Every DSSS AP operates on one channel. The number of channels depends on the regulatory domain in which the wireless LAN is used (e.g. 11 channels in the U.S. in the 2.4 GHz band). This number can be found in ISO/IEC 8802-11, ANSI/IEEE Std 802.11 Edition 1999-00-00. Overlapping cells using different channels can operate simultaneously without interference if the channel distance is at least 3. Non-overlapping cells can always use the same channels simultaneously without interference. Channel assignment can be dynamic or fixed. Dynamic channel assignment is preferable, as the environment itself is dynamic as well.

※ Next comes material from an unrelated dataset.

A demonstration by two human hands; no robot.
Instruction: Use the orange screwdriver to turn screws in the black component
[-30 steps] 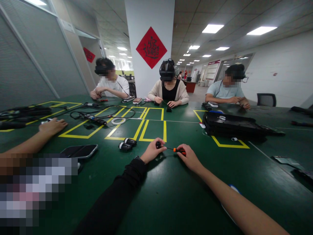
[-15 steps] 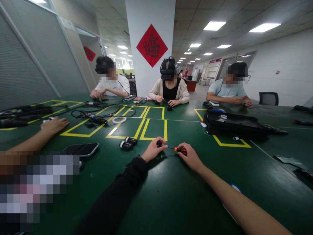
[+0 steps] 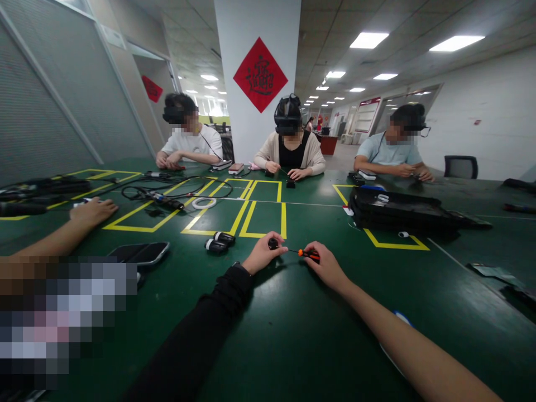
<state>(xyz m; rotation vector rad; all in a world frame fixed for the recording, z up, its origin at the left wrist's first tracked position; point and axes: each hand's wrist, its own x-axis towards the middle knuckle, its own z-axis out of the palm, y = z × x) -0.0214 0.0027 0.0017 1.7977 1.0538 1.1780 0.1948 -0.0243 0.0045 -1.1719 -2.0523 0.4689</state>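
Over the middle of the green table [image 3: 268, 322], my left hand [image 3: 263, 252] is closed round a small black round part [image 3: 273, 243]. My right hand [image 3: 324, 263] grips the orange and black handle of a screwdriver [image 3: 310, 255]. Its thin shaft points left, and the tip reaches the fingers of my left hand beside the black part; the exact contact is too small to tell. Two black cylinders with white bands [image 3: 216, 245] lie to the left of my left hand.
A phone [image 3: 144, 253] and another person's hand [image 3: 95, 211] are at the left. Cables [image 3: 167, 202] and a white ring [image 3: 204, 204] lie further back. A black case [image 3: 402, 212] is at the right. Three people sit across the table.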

In [Kamerman, December 1999] dynamic assignment of channels is called dynamic frequency selection (DFS). The aim of the DFS algorithm is to dynamically assign channels in a wireless LAN in such a way that the best performance is achieved. Performance can be expressed in terms of throughput, delay and fairness. An AP with dynamic frequency selection is able to switch its channel in order to obtain a better operating channel. It will usually choose a channel with less interference and channel sharing than that on the current channel. An AP will scan on all channels to determine which channel frequencies are in use and what receive levels and load factors occur in neighbour cells. During a scan of a channel the AP sends a Probe Request frame to evoke a Probe Response from all APs tuned to the same channel and within radio range. The Probe Response packet carries information on load factor from each AP on the channel in question.
By scanning over all channels, an AP assembles a table with an entry for each channel. Each entry contains receive level, the load factor as reported in the Probe Response packet and the measured noise level. The receive level stored in the table is the level at which the Probe Response packet is received from another AP active operating on the channel in question. The said table is used in a DFS algorithm as described in [Kamerman, December 1999].

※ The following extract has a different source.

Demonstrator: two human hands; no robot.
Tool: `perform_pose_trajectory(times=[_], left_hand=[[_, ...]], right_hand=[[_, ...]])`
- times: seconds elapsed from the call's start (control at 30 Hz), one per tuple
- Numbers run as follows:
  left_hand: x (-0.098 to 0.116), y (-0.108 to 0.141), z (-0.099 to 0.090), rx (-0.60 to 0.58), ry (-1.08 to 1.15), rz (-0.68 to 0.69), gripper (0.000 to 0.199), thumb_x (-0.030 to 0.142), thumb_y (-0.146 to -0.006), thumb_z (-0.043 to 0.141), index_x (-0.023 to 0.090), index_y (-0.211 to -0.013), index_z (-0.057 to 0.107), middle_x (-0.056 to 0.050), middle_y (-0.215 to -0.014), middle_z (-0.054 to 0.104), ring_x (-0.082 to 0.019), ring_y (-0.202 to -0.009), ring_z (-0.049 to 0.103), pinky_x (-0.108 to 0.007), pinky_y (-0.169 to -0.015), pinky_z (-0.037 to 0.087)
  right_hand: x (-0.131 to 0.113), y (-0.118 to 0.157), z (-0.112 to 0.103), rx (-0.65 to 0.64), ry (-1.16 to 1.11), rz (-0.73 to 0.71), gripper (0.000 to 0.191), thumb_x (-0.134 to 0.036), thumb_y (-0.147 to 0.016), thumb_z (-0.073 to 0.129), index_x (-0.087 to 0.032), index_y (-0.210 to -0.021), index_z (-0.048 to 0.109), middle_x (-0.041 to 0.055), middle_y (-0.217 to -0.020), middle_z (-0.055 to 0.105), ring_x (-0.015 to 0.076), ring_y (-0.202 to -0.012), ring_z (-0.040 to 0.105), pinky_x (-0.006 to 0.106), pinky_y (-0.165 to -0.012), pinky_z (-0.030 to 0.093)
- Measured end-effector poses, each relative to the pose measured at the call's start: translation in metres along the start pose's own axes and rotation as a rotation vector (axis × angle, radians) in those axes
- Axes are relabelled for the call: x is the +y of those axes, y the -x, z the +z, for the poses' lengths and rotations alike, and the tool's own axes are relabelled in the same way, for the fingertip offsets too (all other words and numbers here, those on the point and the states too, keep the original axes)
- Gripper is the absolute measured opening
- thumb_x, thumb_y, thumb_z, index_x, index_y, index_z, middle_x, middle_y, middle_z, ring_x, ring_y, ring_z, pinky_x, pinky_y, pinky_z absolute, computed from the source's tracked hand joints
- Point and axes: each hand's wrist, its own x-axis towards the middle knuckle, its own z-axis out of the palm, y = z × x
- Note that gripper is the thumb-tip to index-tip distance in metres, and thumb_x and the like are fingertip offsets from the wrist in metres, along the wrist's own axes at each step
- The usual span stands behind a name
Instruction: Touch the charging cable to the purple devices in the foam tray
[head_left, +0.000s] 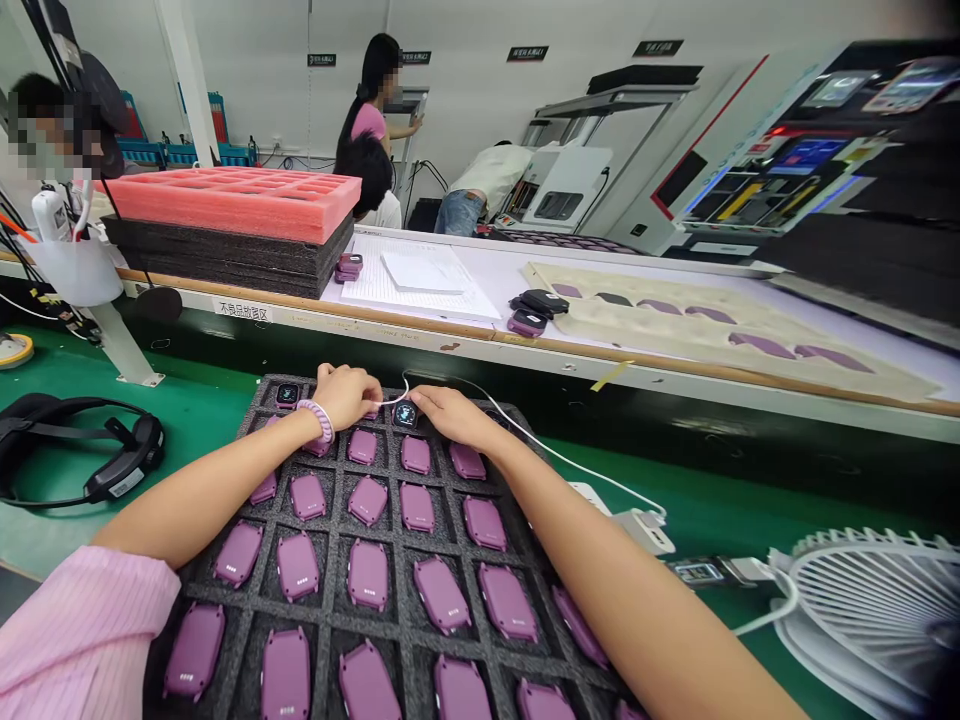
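Fingers (pixel 367 385) of my left hand (pixel 343 393) curl narrowly around the end of a white cable (pixel 540 447), while my right hand (pixel 448 412) rests flat with its fingers pinning a face-up watch (pixel 406 414) in the far row of the black foam tray (pixel 331 520). The cable arcs just above both sets of fingers, then trails off past my right wrist to a white adapter (pixel 637 525) on the green desk (pixel 202 410). A second lit watch (pixel 286 394) sits in the pocket left of my left fingers; below them, rows of purple watches (pixel 367 573) lie face down. As I judge it, the step goes best if the right fingers keep the watch seated in its pocket while the left bring the cable end in squarely, without dragging slack across neighbouring units. Whether the cable end already touches the watch, I cannot tell. A pink foam tray (pixel 232 200) sits well beyond, on the raised shelf.
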Motion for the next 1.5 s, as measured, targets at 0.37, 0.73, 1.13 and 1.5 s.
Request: perform_pose_trajectory(times=[0.37, 0.73, 1.13, 1.5], left_hand=[[-0.008, 0.001, 0.005, -0.038, -0.191, 0.208, 0.026, 0.022, -0.077, 0.076, 0.021, -0.102, 0.069, -0.007, -0.106, 0.070, -0.028, -0.114, 0.052, -0.046, -0.109, 0.023], [-0.031, -0.004, 0.008, -0.144, -0.065, 0.061, 0.044, 0.041, -0.101, 0.028, 0.027, -0.117, 0.067, -0.002, -0.103, 0.073, -0.027, -0.109, 0.060, -0.043, -0.102, 0.035], [-0.033, -0.013, 0.014, -0.156, -0.057, 0.024, 0.047, 0.038, -0.099, 0.024, 0.022, -0.105, 0.068, -0.008, -0.103, 0.071, -0.032, -0.110, 0.057, -0.045, -0.097, 0.032], [-0.030, -0.011, 0.015, -0.158, -0.051, -0.003, 0.049, 0.043, -0.100, 0.023, 0.028, -0.108, 0.069, -0.004, -0.106, 0.072, -0.029, -0.111, 0.056, -0.043, -0.098, 0.029]], right_hand=[[0.007, -0.001, 0.004, 0.034, -0.032, -0.034, 0.033, -0.030, -0.103, 0.042, -0.020, -0.076, 0.059, 0.0037, -0.076, 0.066, 0.0229, -0.075, 0.062, 0.029, -0.072, 0.045], [0.018, 0.007, -0.013, 0.170, -0.072, -0.003, 0.021, -0.017, -0.089, 0.054, -0.018, -0.098, 0.073, 0.0095, -0.107, 0.071, 0.0284, -0.103, 0.064, 0.040, -0.097, 0.047], [0.064, 0.129, -0.070, -0.034, -0.020, -0.006, 0.045, -0.062, -0.093, 0.049, -0.023, -0.089, 0.071, 0.0095, -0.092, 0.069, 0.0280, -0.086, 0.066, 0.041, -0.081, 0.052], [0.079, 0.118, -0.054, -0.096, 0.063, -0.109, 0.034, -0.054, -0.090, 0.053, -0.023, -0.102, 0.061, 0.0140, -0.110, 0.064, 0.0335, -0.103, 0.061, 0.050, -0.090, 0.051]])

The strategy of the DFS algorithm described in [Kamerman, December 1999] expects responding APs to send load information in the Probe Responses, which is not standard (IEEE 802.11) compliant. So it is very likely that this load information will never be obtained from APs made by other manufacturers. Therefore it does not solve the problem of unlicensed spectrum. Secondly, waiting for the Probe Requests can take up to 50 ms if the other AP is very busy. This situation is highly undesirable especially if the AP sending the Probe Request is highly loaded. The load at the AP sending the Probe Request is not taken into account while periodic scanning. Thirdly, the strategy as described in [Kamerman, 1999] lacks a strategy about when to change channels. Changing channels is done periodically but this might not be necessary at all. Finally, in the DFS algorithm mentioned above, a fixed scan interval of 1 hour is used. This is a very long time and a lot of changes in circumstances can take place. A microwave oven could come on and go off within that time, causing a decrease in throughput of an AP. On the other hand, if the scanning interval is reduced to a very small value, the AP could be scanning for most of the time causing again a decrease in throughput. The problem lies in the fixed scan interval and the fact that all channels are scanned one after the other.